> WORK TASK
Go through the records and report each line holding the string "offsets".

> DATA FOR THIS TASK
....................

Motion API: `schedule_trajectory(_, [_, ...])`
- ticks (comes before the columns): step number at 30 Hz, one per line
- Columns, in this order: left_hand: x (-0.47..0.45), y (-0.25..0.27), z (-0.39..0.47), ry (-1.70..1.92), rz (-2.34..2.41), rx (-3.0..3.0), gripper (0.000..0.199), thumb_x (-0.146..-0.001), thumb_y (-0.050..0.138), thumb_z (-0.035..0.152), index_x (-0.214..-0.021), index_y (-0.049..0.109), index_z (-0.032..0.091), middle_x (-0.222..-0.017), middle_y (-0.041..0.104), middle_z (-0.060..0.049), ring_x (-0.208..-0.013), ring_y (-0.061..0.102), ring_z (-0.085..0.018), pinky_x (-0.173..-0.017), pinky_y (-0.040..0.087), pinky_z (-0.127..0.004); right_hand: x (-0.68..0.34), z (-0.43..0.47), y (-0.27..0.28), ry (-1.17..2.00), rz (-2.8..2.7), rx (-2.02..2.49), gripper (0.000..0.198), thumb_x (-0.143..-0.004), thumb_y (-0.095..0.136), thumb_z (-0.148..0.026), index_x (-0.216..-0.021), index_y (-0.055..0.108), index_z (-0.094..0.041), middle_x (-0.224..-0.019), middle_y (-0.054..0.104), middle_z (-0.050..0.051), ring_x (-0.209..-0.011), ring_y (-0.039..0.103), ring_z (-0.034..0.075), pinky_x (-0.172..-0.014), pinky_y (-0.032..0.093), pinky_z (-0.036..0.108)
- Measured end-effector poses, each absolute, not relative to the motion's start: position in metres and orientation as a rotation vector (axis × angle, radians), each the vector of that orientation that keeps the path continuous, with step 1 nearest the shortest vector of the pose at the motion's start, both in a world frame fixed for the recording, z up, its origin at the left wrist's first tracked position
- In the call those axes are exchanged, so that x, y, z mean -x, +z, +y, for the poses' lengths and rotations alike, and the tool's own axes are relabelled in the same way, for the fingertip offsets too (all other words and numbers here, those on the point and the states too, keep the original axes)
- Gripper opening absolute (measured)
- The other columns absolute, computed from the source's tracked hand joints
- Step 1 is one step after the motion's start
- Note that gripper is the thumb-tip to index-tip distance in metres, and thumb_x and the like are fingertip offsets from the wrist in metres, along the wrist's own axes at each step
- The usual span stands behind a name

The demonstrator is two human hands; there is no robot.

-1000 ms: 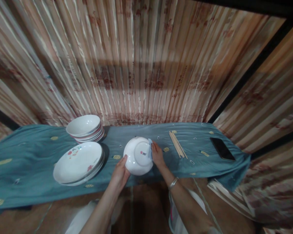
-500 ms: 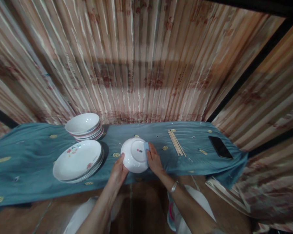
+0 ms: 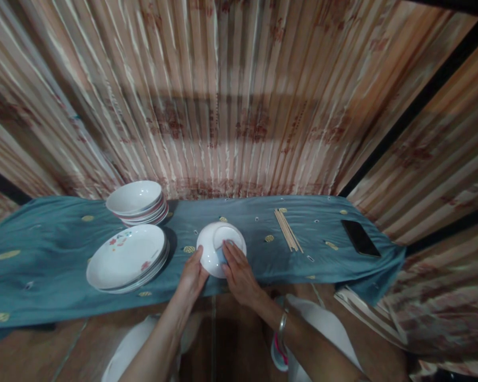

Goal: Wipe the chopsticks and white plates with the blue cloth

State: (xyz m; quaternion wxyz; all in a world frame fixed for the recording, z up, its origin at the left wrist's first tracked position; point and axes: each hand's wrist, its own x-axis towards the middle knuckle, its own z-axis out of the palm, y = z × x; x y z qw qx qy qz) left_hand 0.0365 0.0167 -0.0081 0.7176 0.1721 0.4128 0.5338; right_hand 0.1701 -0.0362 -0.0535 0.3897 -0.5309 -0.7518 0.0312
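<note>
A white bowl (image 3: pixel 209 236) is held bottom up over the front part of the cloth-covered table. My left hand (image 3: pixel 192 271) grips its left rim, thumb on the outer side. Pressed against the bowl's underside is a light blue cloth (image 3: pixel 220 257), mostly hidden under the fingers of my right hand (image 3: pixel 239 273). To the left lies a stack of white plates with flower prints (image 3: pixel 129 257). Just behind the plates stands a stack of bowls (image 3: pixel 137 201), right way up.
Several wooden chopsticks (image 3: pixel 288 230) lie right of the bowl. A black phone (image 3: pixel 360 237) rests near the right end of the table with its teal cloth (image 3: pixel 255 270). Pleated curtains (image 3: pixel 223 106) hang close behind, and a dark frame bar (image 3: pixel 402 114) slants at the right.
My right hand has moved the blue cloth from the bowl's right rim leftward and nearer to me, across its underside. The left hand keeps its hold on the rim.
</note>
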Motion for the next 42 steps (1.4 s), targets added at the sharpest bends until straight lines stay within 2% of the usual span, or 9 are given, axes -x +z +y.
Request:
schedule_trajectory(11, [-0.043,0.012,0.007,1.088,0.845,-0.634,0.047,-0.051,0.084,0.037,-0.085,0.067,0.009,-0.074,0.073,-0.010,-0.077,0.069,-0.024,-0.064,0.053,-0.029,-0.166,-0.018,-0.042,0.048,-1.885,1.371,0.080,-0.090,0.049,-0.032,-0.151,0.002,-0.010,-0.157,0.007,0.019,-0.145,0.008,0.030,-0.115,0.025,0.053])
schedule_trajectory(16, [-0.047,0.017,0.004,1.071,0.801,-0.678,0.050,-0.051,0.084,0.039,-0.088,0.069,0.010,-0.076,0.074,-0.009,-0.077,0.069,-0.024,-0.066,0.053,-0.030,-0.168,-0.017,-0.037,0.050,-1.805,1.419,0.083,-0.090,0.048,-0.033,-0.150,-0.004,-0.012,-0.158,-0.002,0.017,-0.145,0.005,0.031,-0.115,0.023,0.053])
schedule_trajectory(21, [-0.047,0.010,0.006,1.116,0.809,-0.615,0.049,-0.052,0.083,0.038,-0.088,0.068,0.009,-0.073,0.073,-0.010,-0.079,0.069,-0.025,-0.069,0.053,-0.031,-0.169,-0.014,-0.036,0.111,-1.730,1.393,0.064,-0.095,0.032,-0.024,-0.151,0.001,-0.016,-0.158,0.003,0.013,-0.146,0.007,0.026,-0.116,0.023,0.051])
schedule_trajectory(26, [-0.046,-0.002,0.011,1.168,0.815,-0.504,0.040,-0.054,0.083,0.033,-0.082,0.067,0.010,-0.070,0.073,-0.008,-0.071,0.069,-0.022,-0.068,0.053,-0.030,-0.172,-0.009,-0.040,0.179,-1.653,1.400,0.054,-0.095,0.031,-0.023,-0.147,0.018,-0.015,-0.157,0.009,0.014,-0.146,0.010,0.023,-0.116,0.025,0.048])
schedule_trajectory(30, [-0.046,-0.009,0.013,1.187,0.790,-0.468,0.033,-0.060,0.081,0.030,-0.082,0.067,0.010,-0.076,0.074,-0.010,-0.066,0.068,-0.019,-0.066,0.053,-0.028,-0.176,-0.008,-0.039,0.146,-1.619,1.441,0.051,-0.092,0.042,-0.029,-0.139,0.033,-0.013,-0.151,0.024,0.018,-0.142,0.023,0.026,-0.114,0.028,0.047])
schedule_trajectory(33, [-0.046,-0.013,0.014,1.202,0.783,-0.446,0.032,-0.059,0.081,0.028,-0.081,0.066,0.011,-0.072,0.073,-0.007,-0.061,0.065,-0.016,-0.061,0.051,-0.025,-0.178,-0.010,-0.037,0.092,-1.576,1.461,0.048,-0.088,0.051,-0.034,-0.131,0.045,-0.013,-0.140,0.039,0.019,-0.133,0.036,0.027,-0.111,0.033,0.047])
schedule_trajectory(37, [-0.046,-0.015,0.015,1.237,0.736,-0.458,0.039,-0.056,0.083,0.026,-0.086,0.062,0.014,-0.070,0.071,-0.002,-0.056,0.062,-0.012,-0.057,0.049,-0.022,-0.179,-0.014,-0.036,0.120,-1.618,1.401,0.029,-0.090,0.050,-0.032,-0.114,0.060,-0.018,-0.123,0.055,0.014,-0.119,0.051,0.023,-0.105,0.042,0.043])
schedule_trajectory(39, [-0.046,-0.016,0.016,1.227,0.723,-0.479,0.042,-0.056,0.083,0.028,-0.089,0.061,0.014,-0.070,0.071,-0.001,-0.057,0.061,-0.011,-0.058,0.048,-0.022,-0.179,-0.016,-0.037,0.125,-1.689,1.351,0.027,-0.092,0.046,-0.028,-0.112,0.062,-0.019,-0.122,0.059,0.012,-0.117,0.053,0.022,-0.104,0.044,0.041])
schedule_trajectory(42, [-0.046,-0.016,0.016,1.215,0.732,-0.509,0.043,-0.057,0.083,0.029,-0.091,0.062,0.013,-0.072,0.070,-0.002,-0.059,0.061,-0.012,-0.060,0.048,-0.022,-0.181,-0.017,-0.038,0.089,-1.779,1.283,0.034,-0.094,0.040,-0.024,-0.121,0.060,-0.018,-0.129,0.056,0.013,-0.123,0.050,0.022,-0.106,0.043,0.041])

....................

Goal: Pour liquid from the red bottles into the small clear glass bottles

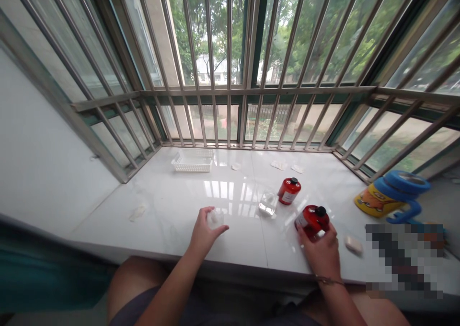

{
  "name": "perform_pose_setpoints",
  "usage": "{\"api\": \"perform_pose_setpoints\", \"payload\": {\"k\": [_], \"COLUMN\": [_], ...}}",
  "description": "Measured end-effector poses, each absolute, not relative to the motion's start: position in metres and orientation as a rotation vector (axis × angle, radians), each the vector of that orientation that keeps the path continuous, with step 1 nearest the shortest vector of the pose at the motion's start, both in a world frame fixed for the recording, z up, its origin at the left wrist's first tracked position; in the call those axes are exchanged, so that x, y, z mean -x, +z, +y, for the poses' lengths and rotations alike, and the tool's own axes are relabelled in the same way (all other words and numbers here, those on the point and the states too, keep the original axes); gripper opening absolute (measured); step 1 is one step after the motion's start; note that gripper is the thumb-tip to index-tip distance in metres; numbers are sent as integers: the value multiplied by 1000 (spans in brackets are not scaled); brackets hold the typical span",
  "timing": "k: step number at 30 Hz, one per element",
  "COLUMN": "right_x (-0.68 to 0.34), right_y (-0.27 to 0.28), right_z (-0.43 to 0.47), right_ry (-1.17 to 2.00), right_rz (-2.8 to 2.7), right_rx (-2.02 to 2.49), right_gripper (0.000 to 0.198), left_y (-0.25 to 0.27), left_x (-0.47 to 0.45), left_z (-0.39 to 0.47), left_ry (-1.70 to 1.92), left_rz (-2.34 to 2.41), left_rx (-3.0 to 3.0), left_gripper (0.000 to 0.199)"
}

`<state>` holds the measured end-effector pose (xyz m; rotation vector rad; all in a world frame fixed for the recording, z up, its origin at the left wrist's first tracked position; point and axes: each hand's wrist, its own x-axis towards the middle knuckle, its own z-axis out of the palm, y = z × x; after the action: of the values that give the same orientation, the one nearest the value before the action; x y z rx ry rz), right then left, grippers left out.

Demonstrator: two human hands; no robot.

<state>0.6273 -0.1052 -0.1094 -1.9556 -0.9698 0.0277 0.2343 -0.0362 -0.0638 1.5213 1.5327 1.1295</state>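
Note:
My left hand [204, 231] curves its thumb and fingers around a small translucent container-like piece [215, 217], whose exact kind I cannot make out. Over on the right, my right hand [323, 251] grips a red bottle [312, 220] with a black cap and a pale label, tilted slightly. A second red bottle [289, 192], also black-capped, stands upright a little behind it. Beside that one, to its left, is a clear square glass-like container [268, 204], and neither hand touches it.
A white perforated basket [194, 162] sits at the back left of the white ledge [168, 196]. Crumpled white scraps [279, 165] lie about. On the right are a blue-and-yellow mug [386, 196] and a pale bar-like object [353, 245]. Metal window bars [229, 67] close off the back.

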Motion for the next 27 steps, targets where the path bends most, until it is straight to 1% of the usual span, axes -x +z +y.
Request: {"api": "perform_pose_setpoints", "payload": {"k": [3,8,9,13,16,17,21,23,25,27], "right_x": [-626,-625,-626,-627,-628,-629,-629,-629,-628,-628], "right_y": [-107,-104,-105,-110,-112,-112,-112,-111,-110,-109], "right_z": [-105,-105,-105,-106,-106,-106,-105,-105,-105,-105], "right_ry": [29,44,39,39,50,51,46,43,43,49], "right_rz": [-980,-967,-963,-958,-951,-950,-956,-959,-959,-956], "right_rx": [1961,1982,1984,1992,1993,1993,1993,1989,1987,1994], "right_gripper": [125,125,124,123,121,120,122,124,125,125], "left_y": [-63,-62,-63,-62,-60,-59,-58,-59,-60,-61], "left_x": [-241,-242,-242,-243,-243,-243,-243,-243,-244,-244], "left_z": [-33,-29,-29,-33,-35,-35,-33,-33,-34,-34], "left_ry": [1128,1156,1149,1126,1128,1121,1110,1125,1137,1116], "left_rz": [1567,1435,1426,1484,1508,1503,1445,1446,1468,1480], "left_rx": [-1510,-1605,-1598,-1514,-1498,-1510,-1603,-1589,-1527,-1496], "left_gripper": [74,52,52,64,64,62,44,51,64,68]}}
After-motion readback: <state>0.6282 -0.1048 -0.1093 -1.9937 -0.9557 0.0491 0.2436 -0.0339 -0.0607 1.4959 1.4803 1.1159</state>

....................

> EXPECTED ANSWER
- In the call those axes are exchanged, so that x, y, z mean -x, +z, +y, for the poses' lengths and rotations alike, and the tool's own axes are relabelled in the same way, for the fingertip offsets too (all other words and numbers here, those on the point and the states too, keep the original axes)
- Note that gripper is the thumb-tip to index-tip distance in metres, and thumb_x and the like are fingertip offsets from the wrist in metres, along the wrist's own axes at each step

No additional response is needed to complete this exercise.